Sans eau propre, les écoles et les hôpitaux ne peuvent fonctionner et les systèmes de chauffage tombent en panne. La situation est particulièrement ardue pendant les rigoureux hivers ukrainiens, où les températures peuvent descendre jusqu’à -20 °C.

Les affrontements le long de la ligne de contact ont mis à mal le réseau électrique de la région ainsi que son système d’approvisionnement en eau. Les réseaux, qui avaient déjà grandement besoin de réparations avant que le conflit n’éclate, sont désormais régulièrement coupés par des bombardements directs. Pourtant, les familles qui vivent dans cette zone n’ont nulle part où aller ; la plupart expliquent qu’elles ne pourraient pas payer un loyer dans d’autres régions plus sûres de l’Ukraine.

Des voisins se réunissent près d'un point d'eau, à Bakhmutka, dans la région de Donestsk, en Ukraine.
UNICEF/UN0243044/Morris VII Photo
Des voisins se réunissent près d'un point d'eau, à Bakhmutka, dans la région de Donestsk, en Ukraine.

Lorsque l’eau est coupée, l’UNICEF fournit des bouteilles et des réservoirs d’eau propre aux personnes dans le besoin. Il soutient également la distribution de jerricanes, de kits d’hygiène, de vêtements d’hiver, de fournitures scolaires, de bouilloires et de réchauds durant les mois d’hiver, et aide les principaux fournisseurs d’eau en leur procurant les équipements dont ils ont besoin pour effectuer les réparations urgentes.

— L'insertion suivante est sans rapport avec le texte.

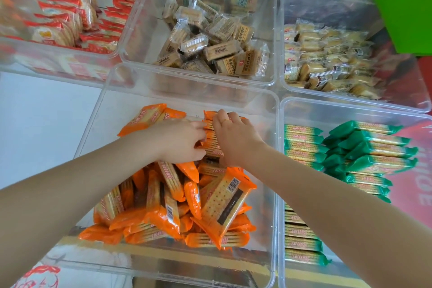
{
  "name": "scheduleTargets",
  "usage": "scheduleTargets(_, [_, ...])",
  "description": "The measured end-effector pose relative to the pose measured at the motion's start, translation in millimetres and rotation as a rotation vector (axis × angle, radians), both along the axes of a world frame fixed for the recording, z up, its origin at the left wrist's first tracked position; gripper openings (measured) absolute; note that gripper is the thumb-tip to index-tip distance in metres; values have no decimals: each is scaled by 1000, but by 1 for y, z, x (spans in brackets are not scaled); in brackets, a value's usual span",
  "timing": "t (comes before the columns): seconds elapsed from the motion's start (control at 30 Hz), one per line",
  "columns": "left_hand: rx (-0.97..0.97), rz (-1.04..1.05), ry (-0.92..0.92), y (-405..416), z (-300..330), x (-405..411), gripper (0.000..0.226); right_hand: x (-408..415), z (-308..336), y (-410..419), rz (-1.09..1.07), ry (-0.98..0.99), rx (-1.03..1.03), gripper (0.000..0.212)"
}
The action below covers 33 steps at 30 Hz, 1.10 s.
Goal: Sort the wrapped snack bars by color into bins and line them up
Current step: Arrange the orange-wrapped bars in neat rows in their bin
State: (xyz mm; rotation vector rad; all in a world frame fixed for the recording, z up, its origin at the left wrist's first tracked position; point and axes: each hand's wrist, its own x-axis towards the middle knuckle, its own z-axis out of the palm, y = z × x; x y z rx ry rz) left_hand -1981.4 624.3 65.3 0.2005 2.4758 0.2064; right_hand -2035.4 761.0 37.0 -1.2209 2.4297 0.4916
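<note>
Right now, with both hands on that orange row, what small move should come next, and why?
Probably press the row square with both hands, then take another bar from the loose orange heap; the green bars already lie lined up.

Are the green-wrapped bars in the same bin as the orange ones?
No. The green bars sit lined up in the bin to the right, while the orange bars fill the middle bin.

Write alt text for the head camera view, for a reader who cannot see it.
Both hands, left hand and right hand, grip a row of orange-wrapped snack bars inside a clear plastic bin, with a loose heap of orange bars nearer the camera. The bin to the right holds lined-up green-wrapped bars; farther bins hold red and beige packets.
</note>
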Motion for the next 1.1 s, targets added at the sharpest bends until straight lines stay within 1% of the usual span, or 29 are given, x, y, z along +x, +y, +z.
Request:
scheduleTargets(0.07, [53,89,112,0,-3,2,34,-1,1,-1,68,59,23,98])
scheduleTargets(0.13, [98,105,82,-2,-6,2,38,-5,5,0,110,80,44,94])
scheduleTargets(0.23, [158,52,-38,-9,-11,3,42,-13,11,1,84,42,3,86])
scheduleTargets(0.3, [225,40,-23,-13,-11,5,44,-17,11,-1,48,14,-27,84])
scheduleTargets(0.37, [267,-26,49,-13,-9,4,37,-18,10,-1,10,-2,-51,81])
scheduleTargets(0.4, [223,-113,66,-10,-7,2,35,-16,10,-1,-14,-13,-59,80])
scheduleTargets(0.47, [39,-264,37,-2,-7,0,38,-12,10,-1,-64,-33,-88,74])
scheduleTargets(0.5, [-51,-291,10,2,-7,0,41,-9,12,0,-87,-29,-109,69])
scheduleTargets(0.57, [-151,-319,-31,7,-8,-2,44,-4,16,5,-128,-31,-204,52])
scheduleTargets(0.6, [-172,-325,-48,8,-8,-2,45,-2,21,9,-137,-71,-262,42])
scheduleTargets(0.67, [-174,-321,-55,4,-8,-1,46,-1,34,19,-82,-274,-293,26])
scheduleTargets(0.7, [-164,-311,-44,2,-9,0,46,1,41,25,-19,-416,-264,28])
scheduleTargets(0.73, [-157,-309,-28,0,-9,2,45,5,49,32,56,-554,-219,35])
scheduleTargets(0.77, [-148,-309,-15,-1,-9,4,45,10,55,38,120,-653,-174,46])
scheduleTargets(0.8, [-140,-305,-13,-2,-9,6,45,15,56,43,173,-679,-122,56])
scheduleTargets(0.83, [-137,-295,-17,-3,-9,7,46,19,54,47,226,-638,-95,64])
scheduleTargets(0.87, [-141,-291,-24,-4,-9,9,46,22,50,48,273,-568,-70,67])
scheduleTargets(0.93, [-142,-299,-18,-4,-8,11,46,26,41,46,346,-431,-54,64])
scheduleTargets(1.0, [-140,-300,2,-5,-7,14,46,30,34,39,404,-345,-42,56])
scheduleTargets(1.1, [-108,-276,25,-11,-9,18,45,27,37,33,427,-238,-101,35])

Dans le Donbass, c’est le même réseau qui approvisionne en eau les familles de chaque côté de la ligne de contact. Les coupures n’épargnent donc personne. Mais les conduites continuent d’être la cible permanente de bombardements. Les réparations nécessitent l’interruption temporaire des combats dans des zones déterminées à l’avance – et les deux camps doivent d’abord accepter de respecter la trêve.

Les ouvriers ne peuvent réaliser les réparations qu’une fois un chemin dégagé à travers des champs de munitions et de mines non explosées, disséminées dans ce no man’s land. S’ils entendent des bombardements pendant qu’ils travaillent sur les conduites, les réparateurs s’abritent dans des fossés de ciment et attendent la fin du pilonnage, explique l’un des ouvriers depuis son bureau à proximité de la ligne de contact. De la sorte, les réparations peuvent prendre des jours, voire des mois.

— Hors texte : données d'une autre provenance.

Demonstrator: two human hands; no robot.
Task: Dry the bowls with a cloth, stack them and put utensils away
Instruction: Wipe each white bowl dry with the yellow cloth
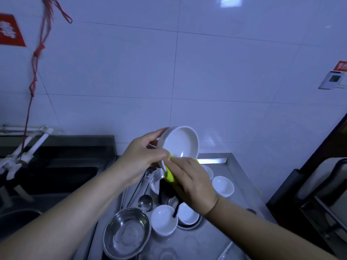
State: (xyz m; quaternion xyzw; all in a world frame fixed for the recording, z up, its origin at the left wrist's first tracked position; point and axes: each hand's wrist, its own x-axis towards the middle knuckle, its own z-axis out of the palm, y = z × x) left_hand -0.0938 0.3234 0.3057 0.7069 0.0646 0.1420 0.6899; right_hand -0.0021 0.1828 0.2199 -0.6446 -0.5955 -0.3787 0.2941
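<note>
At the far left, a dark sink (56,166) sits below white pipes (28,143) tied with a red cord (33,72) that hangs down the white tiled wall (225,72). Next to the sink, a steel counter (238,166) carries the dishes. At its near-left corner lies a large steel bowl (126,232), and just behind it a steel ladle (145,202) rests with its long handle running toward the back. Above the counter, the left hand (142,156) holds a white bowl (180,143) tilted so its inside faces the camera; the thumb presses on the lower rim and the fingers curl round the outside, pinching the bowl between them. Touching the bowl's lower edge is a yellow-green cloth (170,174), gripped by the right hand (193,181), whose fingers are pressed together and folded over the cloth. Under the hands a small steel bowl (156,180) stands near the counter's middle. Toward the near edge, 2 white bowls (164,219) sit side by side, touching, the right one resting in a shallow steel dish (189,225), and a dark utensil (176,209) leans between them. By the right edge of the counter, another white bowl (223,185) stands alone, with 1 more white bowl (209,171) partly hidden behind the right hand.
</note>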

« Comme dans l’ancien temps »

Dans le centre de Bakhmutka, Edik, 13 ans, rentre de l’école. Il a fait un long trajet à bord du vieux bus scolaire qui tombe régulièrement en panne sur son parcours jalonné de checkpoints militaires, sur des routes bordant la ligne de front et remplies d’ornières causées par les bombes. Mais même lorsqu’il arrive chez lui, il ne peut se précipiter dehors pour jouer – d’abord, il doit aller chercher de l’eau au puits situé en centre-ville.

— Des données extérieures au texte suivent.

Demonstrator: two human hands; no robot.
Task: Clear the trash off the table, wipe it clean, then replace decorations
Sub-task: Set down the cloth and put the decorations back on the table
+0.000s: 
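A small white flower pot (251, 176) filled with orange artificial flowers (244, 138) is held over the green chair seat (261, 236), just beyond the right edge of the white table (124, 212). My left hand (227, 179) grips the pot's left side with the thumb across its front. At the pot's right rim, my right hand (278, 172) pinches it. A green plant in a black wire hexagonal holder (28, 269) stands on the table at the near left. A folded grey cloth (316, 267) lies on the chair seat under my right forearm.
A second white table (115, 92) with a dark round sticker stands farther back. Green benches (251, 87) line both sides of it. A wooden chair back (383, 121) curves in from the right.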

Edik, 13 ans, verse de l'eau dans sa baignoire, chez lui à Bakhmutka, dans la région de Donetsk, en Ukraine.
UNICEF/UN0243126/Morris VII Photo
Edik, 13 ans, verse de l'eau dans sa baignoire, chez lui à Bakhmutka, dans la région de Donetsk, en Ukraine.

En 2015, de lourds bombardements ont coupé les conduites d’eau reliant la ville d’Horlivka, non contrôlée par les forces gouvernementales, au bloc d’immeubles dans lequel vit sa famille. À l’heure d’écrire ces lignes, l’eau courante n’avait toujours pas été rétablie.

« Mon père et moi rapportons l’essentiel de l’eau pour ma famille », déclare Edik, faisant référence à un puits d’eau souterraine situé à proximité de leur bloc d’immeubles. « Je me sens fatigué, mais il faut que j’aille au puits. »

De retour dans le square de Bakhmutka, la petite sœur d’Edik, Lisa, gambade alentour tandis que nous parlons. Sa mère, Lena, me raconte que lorsqu’elle était enceinte de Lisa, elle devait se rendre à la rivière la plus proche par un froid mordant afin d’aller chercher de l’eau pour sa famille. « C’est comme dans l’ancien temps », dit-elle en berçant Lisa.